The task: Every entry is to be transcribed as it stands. Images stay out.

Extracted records
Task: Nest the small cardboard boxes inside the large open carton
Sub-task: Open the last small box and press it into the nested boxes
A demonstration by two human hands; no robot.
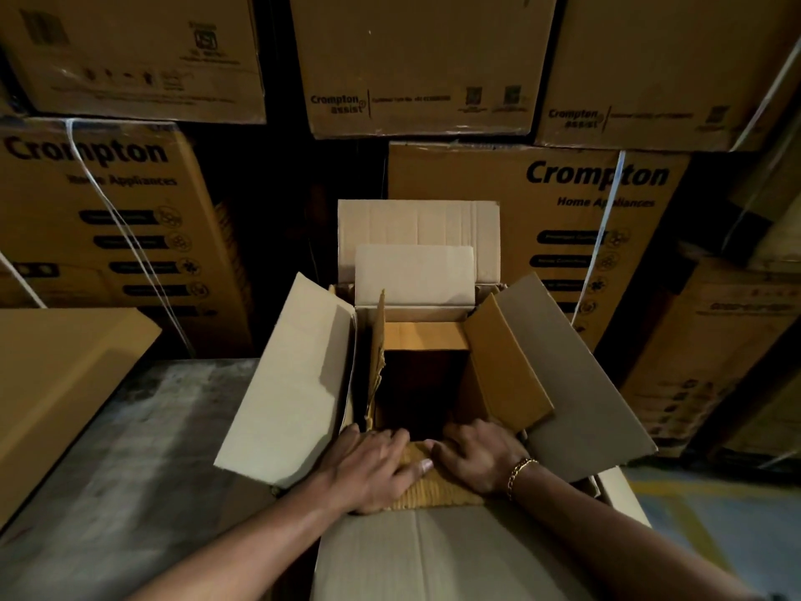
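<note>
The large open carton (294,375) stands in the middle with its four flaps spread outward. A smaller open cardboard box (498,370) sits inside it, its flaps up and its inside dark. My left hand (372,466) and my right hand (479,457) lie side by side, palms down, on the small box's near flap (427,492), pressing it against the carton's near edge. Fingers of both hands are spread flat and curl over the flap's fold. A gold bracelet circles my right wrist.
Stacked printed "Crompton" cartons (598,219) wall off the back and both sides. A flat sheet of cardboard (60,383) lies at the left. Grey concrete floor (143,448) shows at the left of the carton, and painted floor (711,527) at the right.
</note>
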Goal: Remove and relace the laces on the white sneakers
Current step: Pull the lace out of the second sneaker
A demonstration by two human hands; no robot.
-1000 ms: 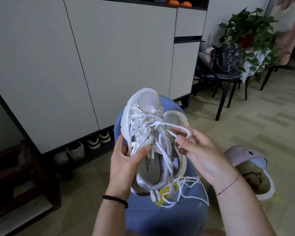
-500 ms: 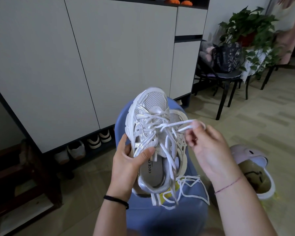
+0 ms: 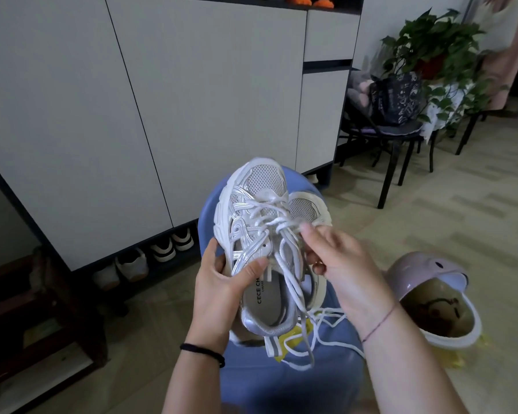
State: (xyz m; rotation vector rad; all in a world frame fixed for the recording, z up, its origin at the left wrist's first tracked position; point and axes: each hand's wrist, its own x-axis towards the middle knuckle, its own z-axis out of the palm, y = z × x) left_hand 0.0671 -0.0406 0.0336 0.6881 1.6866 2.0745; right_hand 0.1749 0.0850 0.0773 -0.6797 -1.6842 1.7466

Solution to the exercise:
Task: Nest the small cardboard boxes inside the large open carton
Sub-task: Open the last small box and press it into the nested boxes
A demonstration by two human hands; no robot.
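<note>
The large open carton (294,375) stands in the middle with its four flaps spread outward. A smaller open cardboard box (498,370) sits inside it, its flaps up and its inside dark. My left hand (372,466) and my right hand (479,457) lie side by side, palms down, on the small box's near flap (427,492), pressing it against the carton's near edge. Fingers of both hands are spread flat and curl over the flap's fold. A gold bracelet circles my right wrist.
Stacked printed "Crompton" cartons (598,219) wall off the back and both sides. A flat sheet of cardboard (60,383) lies at the left. Grey concrete floor (143,448) shows at the left of the carton, and painted floor (711,527) at the right.
</note>
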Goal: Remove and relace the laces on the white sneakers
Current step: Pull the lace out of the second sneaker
A demonstration by two human hands; no robot.
-1000 ms: 
-500 ms: 
+0 ms: 
State: (xyz m; rotation vector rad; all in a world frame fixed for the recording, z up, its origin at the left wrist's first tracked position; point and axes: each hand's wrist, its own x-axis towards the middle knuckle, its own z-axis out of the palm, y = z × x) left_hand 0.0671 -0.0406 0.0336 0.6881 1.6866 2.0745; right_hand 0.1749 0.0850 0.0773 -0.6797 -1.6842 1.7466

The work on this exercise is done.